1. Pattern validation

Why do we need pattern validation?

2. Why we need pattern validation

Data needs to follow specific formats to be consistent. We've extracted a list of `dates` from our chocolate sales dataset; the dates should follow a standard format (D-MMM-YY) for accurate processing and reporting. Without pattern validation, inconsistent date formats like "24/02/22" can cause data quality issues.

3. Three types of pattern validation

We'll cover three pattern validation approaches. Full pattern matching looks for exact formats. Pattern finding doesn't require exact positions. Character matching helps with quick data screening. If a validation fails, we can apply string or date normalization discussed earlier. While we focus on dates here, these pattern validation techniques apply to strings in general. Let's explore how to validate these patterns.

4. Defining patterns with regex

We'll use a regular expression to match date patterns in our dataset, like 4-Jan-22: `\\d{1,2}` matches one or two digits for the day, followed by a hyphen. `[A-Za-z]{3}` matches exactly three characters in either case for the month abbreviation, like "Jan". After another hyphen, `\\d{2}` matches exactly two digits for the year (like "22"). This pattern ensures dates follow our d-MMM-yy format, rejecting formats like "24/02/22" or "4-January-22".

5. Full pattern matching

The `Pattern` class compiles a regex pattern `datePattern` that matches our expected date format, like 4-Jan-22. In the loop over `dates`, `datePattern.matcher(date).matches()` checks if the `date` matches our `datePattern`.

6. Full pattern matching: outputs

The output shows that one date 24/02/22 does not match the pattern. Once we correct the date's format, we can apply further processing to the dates like `LocalDate.parse()`.

7. Pattern finding

The `Matcher` class provides more detailed pattern matching capabilities. We define a `monthPattern` to search for a pattern of three letters. In the loop over `dates`, we declare `monthPattern.matcher(date)` to search for the `monthPattern` in `date`. `matcher.find()` returns true if the pattern is found in the text, and `matcher.group()` returns the matched content.

8. Pattern finding: outputs

The outputs show that `matcher` finds the three letter month pattern in all dates except for "24/02/22."

9. Character matching

For simpler character-level validation,`CharMatcher` provides an alternative to regex.
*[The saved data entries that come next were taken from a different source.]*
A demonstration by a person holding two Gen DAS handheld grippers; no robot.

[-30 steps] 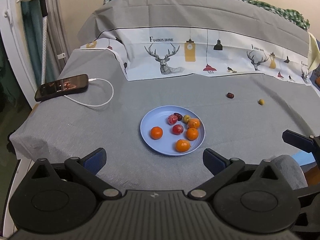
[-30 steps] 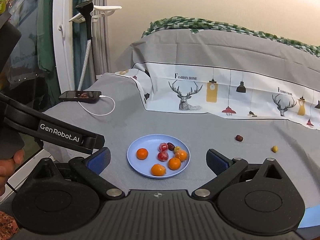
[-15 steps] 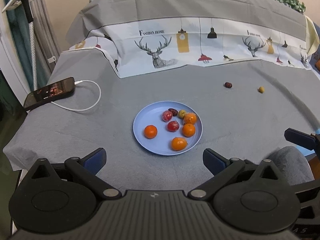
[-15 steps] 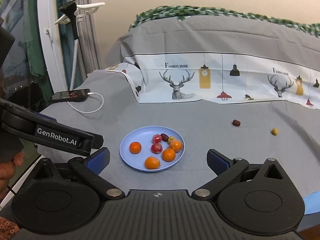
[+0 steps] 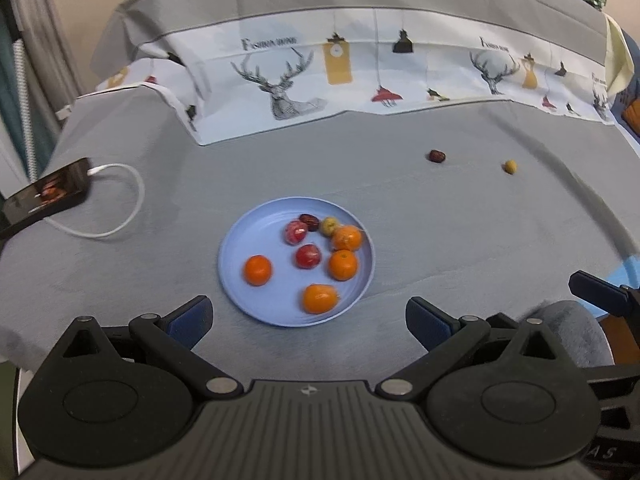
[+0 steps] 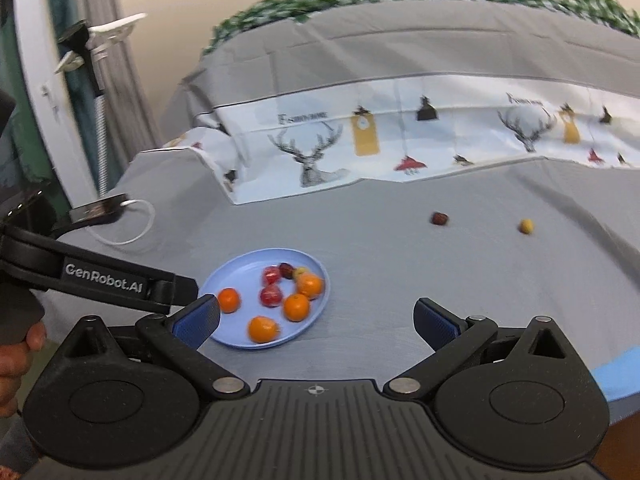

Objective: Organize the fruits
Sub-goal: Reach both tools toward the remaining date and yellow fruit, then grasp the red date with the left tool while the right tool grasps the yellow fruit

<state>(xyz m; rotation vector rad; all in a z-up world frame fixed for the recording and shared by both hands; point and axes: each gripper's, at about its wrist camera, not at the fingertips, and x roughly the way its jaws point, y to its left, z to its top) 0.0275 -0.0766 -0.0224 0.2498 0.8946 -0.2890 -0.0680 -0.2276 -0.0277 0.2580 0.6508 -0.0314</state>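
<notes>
A light blue plate (image 5: 240, 256) (image 6: 240, 268) on the grey cloth holds several oranges, two red fruits, a dark date and a small yellow fruit. A loose dark date (image 5: 437, 156) (image 6: 439, 219) and a loose small yellow fruit (image 5: 509, 167) (image 6: 526, 226) lie on the cloth to the far right of the plate. My left gripper (image 5: 308, 320) is open and empty, just short of the plate's near rim. My right gripper (image 6: 316, 322) is open and empty, near the plate's right side. The left gripper's finger (image 6: 120, 280) shows at left in the right wrist view.
A phone (image 5: 44, 196) with a white cable (image 5: 120, 216) lies at the left edge of the cloth. A raised bank of cloth with deer prints (image 5: 288, 88) rises behind. A lamp stand (image 6: 96, 92) and curtain are at far left.
Both grippers have moved forward and down toward the plate, which now looks larger. The fruits have not moved. Both jaws stay open.
</notes>
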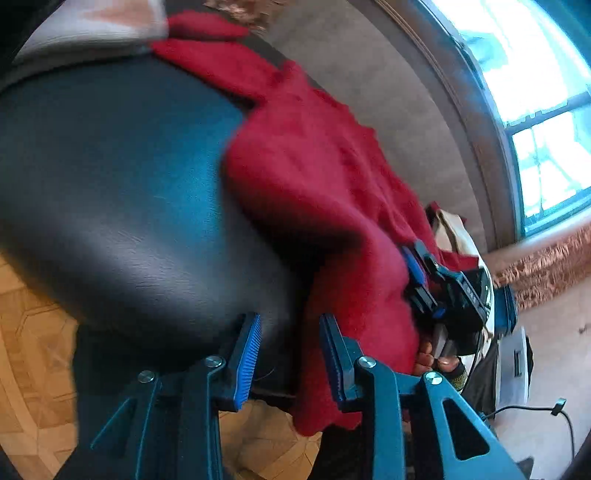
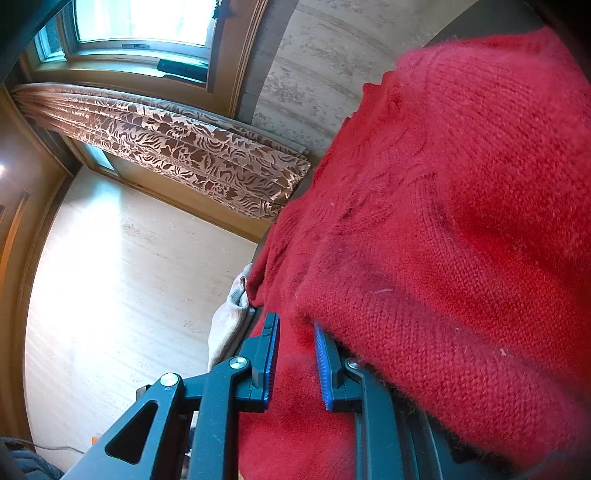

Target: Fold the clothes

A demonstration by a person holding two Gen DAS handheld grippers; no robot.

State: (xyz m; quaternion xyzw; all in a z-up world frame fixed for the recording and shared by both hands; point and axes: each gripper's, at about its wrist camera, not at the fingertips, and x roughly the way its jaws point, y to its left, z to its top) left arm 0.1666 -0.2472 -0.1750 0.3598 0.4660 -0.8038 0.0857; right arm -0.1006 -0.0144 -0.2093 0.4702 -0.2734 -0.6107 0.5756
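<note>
Red sweater [image 2: 443, 221] held at one edge, fold being set up

Knit is clamped in the right gripper [image 2: 295, 363]; the left gripper [image 1: 290, 354], part-open and empty, is beside the hem draped over the black seat [image 1: 110, 184]. That free edge must be pinched next.

Red fuzzy knit sweater [image 2: 461, 221] draped over dark seat [image 1: 110, 184]

We're in a lived-in room of a home here: a wood-framed window [image 2: 144, 22] pours daylight in, and a brown floral curtain [image 2: 177, 147] hangs bunched beside it. Patterned parquet floor [image 1: 33, 332] shows on one side, with a red knitted sweater [image 2: 461, 221] draped over dark upholstery [image 1: 110, 177].
</note>
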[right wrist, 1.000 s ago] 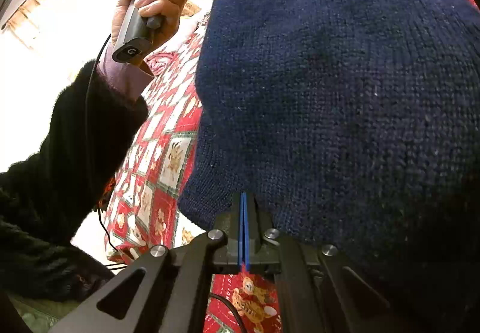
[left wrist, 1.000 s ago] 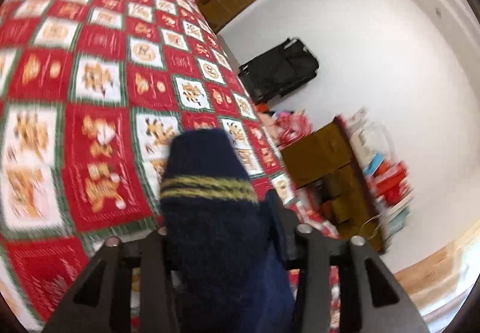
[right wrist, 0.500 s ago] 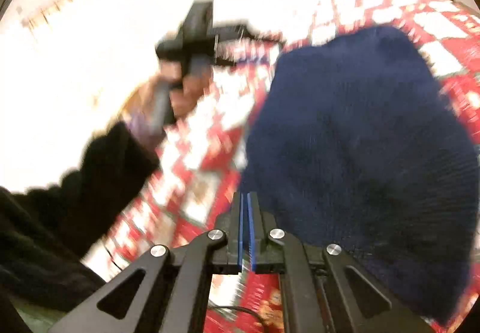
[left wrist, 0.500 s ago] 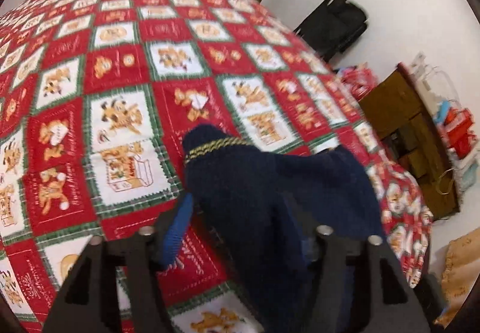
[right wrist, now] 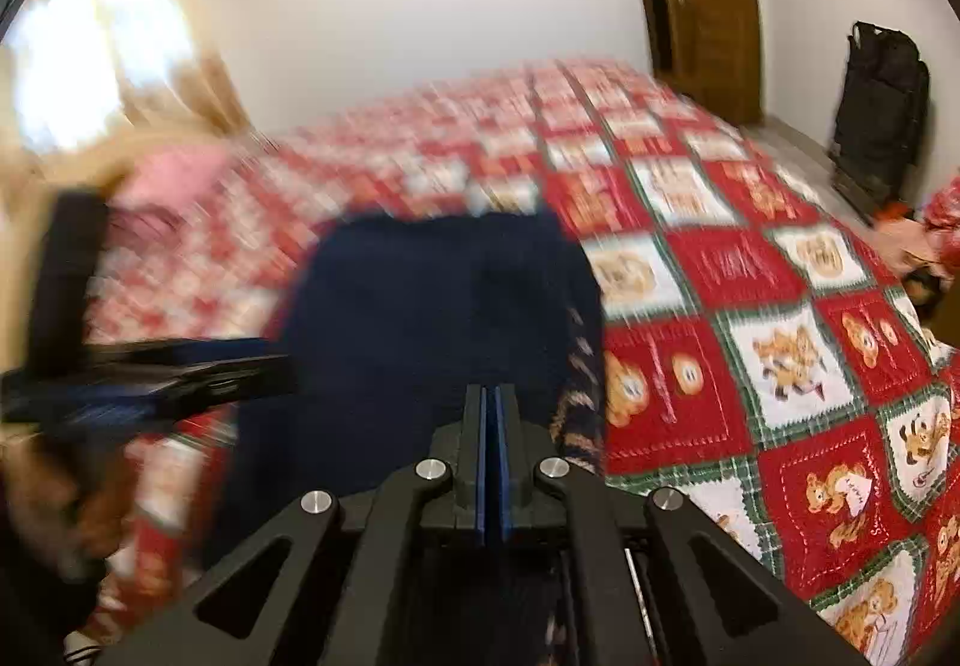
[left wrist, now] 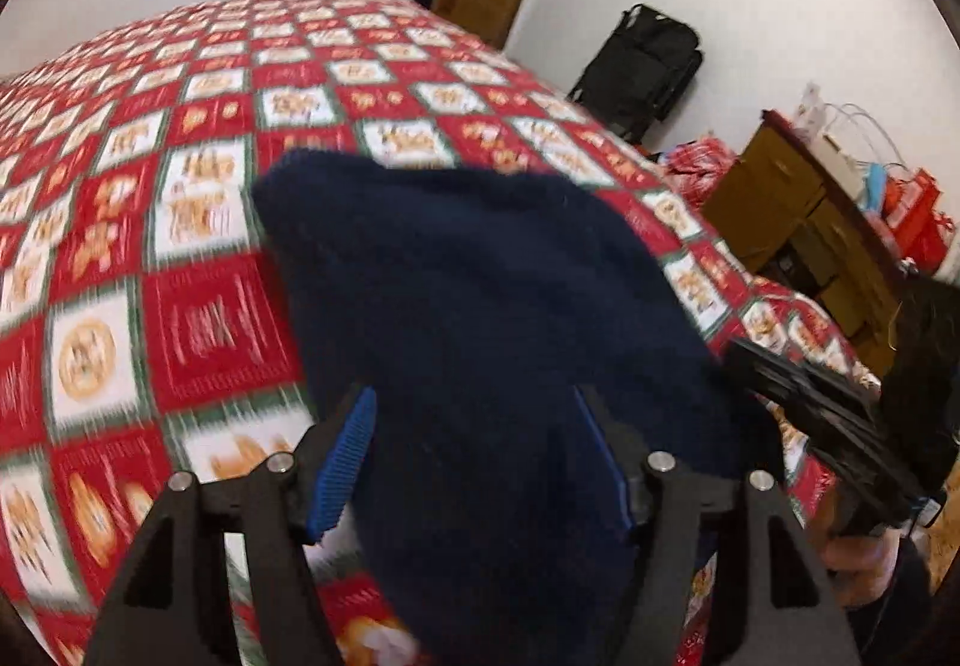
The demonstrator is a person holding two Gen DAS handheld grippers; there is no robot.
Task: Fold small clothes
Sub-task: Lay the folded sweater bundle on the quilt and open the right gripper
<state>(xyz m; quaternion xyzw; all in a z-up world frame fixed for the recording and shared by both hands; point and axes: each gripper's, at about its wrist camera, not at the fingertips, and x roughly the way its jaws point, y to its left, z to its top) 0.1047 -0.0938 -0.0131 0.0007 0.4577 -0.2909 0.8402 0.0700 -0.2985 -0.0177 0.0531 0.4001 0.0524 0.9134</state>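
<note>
Left wrist view, centre of the frame: a dark navy knitted garment [left wrist: 480, 318] lies in a rounded heap on the red, white and green patchwork bedspread printed with bears [left wrist: 198, 318]. Its knit is plain and thick, with no stripe showing from this side, and its lower part is cut off by the bottom edge. The left gripper [left wrist: 480, 456] has its blue-padded jaws spread, having just been opening; the navy wool lies between them, and whether the right-hand pad still touches it is hard to tell, while the left-hand pad stands clear. At the lower right, the right gripper [left wrist: 834, 414] shows as a blurred black bar above a hand [left wrist: 852, 552] that is cut off by the frame edge. Right wrist view: the same garment [right wrist: 438, 318] sits at centre as a squarish dark block, with a band of yellowish stitching running down its right edge, smeared by motion. The right gripper [right wrist: 492, 426] has its two blue pads pressed together with nothing between them, its tips over the wool. At the left, the left gripper [right wrist: 144, 372] is a dark streak, too blurred to read. A black suitcase [right wrist: 876, 114] stands against the far wall at the upper right, beside a brown wooden door [right wrist: 708, 0].
</note>
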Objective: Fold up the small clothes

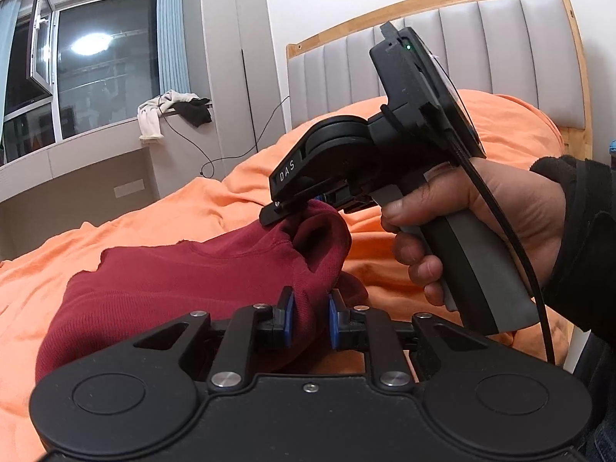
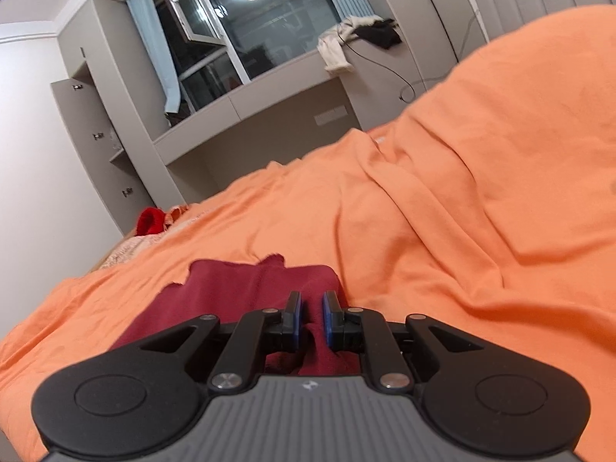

In the loop over `dates`, `CharMatcher.inRange('0', '9')` matches digits 0 to 9. The `.matchesAnyOf()` method checks if specific types of characters are present. `CharMatcher.inRange('a', 'z').or(CharMatcher.inRange('A', 'Z'))` matches letters (lowercase or uppercase), and `CharMatcher.is('-')` matches hyphens.

10. Character matching: outputs

The output shows that the only invalid date is "24/02/22" because it is missing letters and hyphens.

11. Putting it all together

Now let's bring together the pattern validation approaches we've learned. `matcher().matches()` checks if the entire string follows our pattern. `matcher().find()` searches for pattern matches within the string. `CharMatcher` provides simple character-level validation. Each approach serves different validation needs, from strict format checking to flexible character searches.

12. Let's practice!

Now it's your turn to use patterns for validation!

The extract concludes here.